Slow-Acting Agonist Activity
In a recent presentation, scientists from a large pharmaceutical company summarized studies conducted in their laboratory using the IP-One assay with Gq and Galpha16-coupled receptors.
One of the key findings of the study was the identification, using IP-One, of slow-acting agonist activity not detected by calcium mobilization.
High-throughput screening of this class of compounds may present technological limitations when seeking agonists with the calcium flux, the most commonly used existing HTS method for Gq-protein coupled receptor cell-based functional assays.
Calcium mobilization is a proven and widely used assay. The method can, however, require access to dedicated instrumentation and is limited by its extremely short readout time. These obstacles can increase screening turn-around and can lead to false negatives, particularly when looking for slow-acting agonists. The results presented show evidence of two slow-acting agonists with IP-One, but not with the calcium flux.
Characterization of Inverse Agonists
This article has shown that with second messengers, all compound classes can be investigated. In addition to the ones cited, this also includes inverse agonists.

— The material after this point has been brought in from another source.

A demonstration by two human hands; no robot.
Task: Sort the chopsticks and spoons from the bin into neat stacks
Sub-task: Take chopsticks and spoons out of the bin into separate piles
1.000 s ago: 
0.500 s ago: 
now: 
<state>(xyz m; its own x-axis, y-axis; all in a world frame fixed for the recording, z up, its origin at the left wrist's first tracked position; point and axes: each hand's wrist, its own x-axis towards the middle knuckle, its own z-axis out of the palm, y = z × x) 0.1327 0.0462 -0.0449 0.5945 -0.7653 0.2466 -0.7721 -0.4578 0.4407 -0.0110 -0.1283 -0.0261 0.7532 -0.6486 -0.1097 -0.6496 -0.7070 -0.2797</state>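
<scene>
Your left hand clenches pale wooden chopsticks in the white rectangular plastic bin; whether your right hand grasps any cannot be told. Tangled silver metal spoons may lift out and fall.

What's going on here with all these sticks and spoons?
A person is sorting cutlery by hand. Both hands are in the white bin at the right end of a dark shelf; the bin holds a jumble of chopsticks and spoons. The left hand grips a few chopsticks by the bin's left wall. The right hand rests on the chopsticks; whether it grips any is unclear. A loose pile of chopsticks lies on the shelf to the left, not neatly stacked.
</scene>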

A study presented at the Miptec Conference in Basel, Switzerland, late last year showed the characterization of an inverse agonist by using the IP-One Terbium assay. The identification of an inverse agonist effect on a constitutively active receptor is challenging with the calcium mobilization assay. However, due to its terbium cryptate technology, IP-One Tb’s properties include high light absorption, sensitivity, enhanced signal-to-noise ratio, low false-positive rate, and full reader compatibility, and these accumulation assays provide efficient sensitivity and assay windows to properly perform a screen in HTS conditions (Figure 4).